The blurb on WM's Home Page suggests that Monday Madness is "expanding"?

Home Page Snippet:  "Keep an eye on Monday Madness for an _expanded_ – and changing! — selection of resorts available for only $.08 per credit."

This week's specials:
Link: https://www.worldmarktheclub.com/mondaymadness/index.shtml

Fall Together

ALL WorldMark resorts in Arizona
ALL WorldMark resorts in California
ALL WorldMark resorts in Colorado
WorldMark Grand Lake, OK
Make plans with your favorite people this season! Keep an eye on the expanded – and changing! – selection of resorts above and get some unforgettable vacations on the calendar. To take advantage of this special offer book online by *Sunday, September 8th*.

*Book your Monday Madness for only $.08 a credit!*


----------



## DaveNV (Aug 26, 2019)

I thought Monday Madness was only for the current week? Sept 8th is two weeks from now. ?

Dave


----------



## easyrider (Aug 26, 2019)

DaveNW said:


> I thought Monday Madness was only for the current week? Sept 8th is two weeks from now. ?
> 
> Dave



If you look at any resort in California and decide to book a trip you will see special pricing rates at 8 cents a credit. I looked at San Francisco in March and found special pricing of $920 for a one bed unit which includes the housekeeping fee.

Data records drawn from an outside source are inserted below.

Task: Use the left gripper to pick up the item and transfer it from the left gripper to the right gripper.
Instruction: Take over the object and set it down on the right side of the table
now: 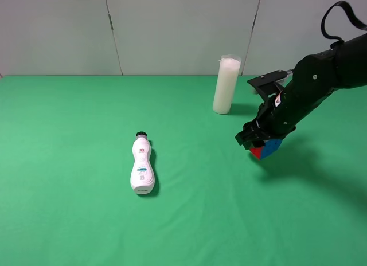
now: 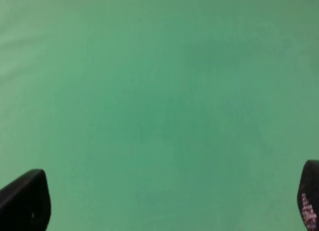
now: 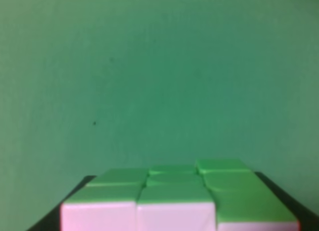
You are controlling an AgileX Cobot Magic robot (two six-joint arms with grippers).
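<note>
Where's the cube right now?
The cube is held in the right gripper above the green table, on the right of the high view, in front of the white cylinder and right of the lying bottle.

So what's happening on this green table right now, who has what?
The right end effector holds the small multicoloured puzzle cube above the green table, with the cube's green and white faces filling its wrist view. The left end effector is open with nothing in it, seeing only green cloth. A white plastic bottle with a black cap lies on its side mid-table, and a tall white cylinder stands near the back.
</note>
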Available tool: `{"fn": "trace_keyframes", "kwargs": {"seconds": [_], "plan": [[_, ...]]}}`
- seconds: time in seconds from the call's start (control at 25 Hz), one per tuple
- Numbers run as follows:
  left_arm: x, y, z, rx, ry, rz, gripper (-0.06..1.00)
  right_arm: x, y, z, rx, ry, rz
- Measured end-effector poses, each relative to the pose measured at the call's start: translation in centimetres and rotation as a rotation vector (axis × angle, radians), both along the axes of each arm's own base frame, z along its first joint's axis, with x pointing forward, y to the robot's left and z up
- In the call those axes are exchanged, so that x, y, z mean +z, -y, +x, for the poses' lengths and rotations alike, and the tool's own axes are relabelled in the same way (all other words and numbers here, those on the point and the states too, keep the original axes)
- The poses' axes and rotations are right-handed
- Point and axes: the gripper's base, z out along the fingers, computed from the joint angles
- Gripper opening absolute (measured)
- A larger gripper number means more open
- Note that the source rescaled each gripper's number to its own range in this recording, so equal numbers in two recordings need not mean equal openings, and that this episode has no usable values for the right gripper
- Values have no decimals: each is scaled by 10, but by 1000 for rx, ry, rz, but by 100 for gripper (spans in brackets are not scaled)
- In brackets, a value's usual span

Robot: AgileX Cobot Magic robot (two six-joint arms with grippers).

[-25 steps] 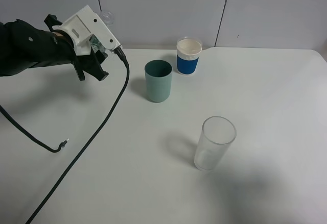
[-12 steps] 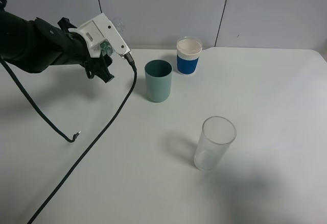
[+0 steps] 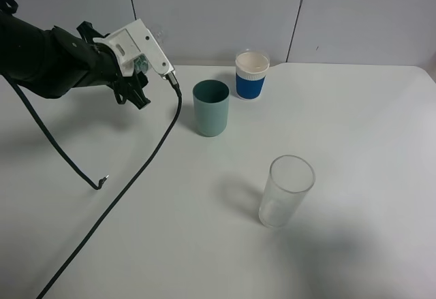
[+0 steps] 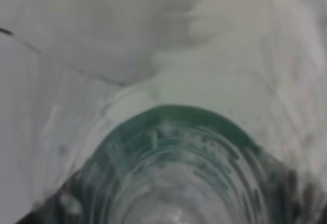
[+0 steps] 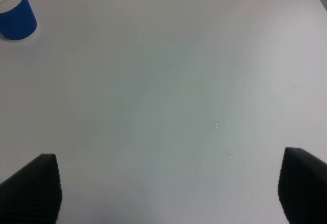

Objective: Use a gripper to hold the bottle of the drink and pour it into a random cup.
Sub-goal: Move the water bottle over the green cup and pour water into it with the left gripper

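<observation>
We look down on a white counter (image 3: 354, 129) from a high camera. At the far left, a black arm reaches in and its left gripper (image 3: 138, 55), white-jawed, is clamped around the bottle (image 3: 141, 61), which it holds in the air above the counter. From this view the bottle is mostly hidden by the jaws; only a sliver of green label and clear plastic shows, and we cannot tell how far it tilts. In the left wrist view the bottle (image 4: 179, 152) fills the frame as a blurred close-up of dark green label and ribbed clear plastic. A black cable (image 3: 136, 176) trails from the gripper down across the counter. The teal cup (image 3: 211, 108) stands upright just right of the gripper, apart from it. Behind the cup, near the wall, stands a white-and-blue cup (image 3: 252, 75). A clear glass (image 3: 286, 190) stands nearer to us, well apart from both. The right gripper (image 5: 167, 183) hangs over bare counter, its two dark fingertips (image 5: 30, 185) spread wide with nothing between them.
</observation>
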Motion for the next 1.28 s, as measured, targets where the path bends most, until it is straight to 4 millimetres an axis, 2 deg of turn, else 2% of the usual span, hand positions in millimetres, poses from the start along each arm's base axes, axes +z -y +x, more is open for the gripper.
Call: {"fn": "trace_keyframes", "kwargs": {"seconds": [0.32,0.64,1.28], "plan": [[-2,0,-2,36,-21,-8,0,0,0,0,0,0,0],[-6,4,-9,12,-79,126,0,0,0,0,0,0,0],[-2,6,-9,94,-120,103,0,0,0,0,0,0,0]]}}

Pretty good deal, imo.

Bill


----------



## DaveNV (Aug 26, 2019)

easyrider said:


> If you look at any resort in California and decide to book a trip you will see special pricing rates at 8 cents a credit. I looked at San Francisco in March and found special pricing of $920 for a one bed unit which includes the housekeeping fee. Pretty good deal, imo.
> 
> Bill



I agree MM pricing is a good deal. My question is that MM is usually one week long. This is two weeks long? Is this typical of WM? Still trying to learn their system.

Dave


----------



## rhonda (Aug 26, 2019)

DaveNW said:


> I agree MM pricing is a good deal. My question is that MM is usually one week long. This is two weeks long? Is this typical of WM? Still trying to learn their system.
> 
> Dave


Every now and again WM runs longer MM windows.  If you search this board, you'll see some history ... but, likely, not enough to determine a pattern other than: Winter Flurries (a long MM event over the holidays) and perhaps similar in summer months?


----------



## CO skier (Aug 26, 2019)

DaveNW said:


> I agree MM pricing is a good deal. My question is that MM is usually one week long. This is two weeks long? Is this typical of WM? Still trying to learn their system.
> 
> Dave


The extended MM specials started about 7 years ago with Holiday Madness.  All the resorts were on MM from the first week of December through the first week of January.  It must have been successful, because it was expanded to include Summer Madness about 4 or 5 years ago.

The last couple of years have been a little different.  Instead of all resorts on MM for a month, it is now 2-3 Winter or Summer Madness specials with only about 10-12 resorts that run for two weeks.  I think this week's is the third Summer Madness special this year.

MM is a good deal.  I usually book 1 or 2 getaways for the following winter using Summer Madness and 1-2 short summer vacations using Winter Madness.


----------



## DaveNV (Aug 26, 2019)

CO skier said:


> MM is a good deal.  I usually book 1 or 2 getaways for the following winter using Summer Madness and 1-2 short summer vacations using Winter Madness.



I agree. I have a few scheduled. I did one a month or so ago for a coworker to have a getaway with his wife this past weekend.

I booked a Christmas weekend getaway in Las Vegas just recently, too. The resort happened to be on MM, so it was cheaper than using my credits.

Dave


----------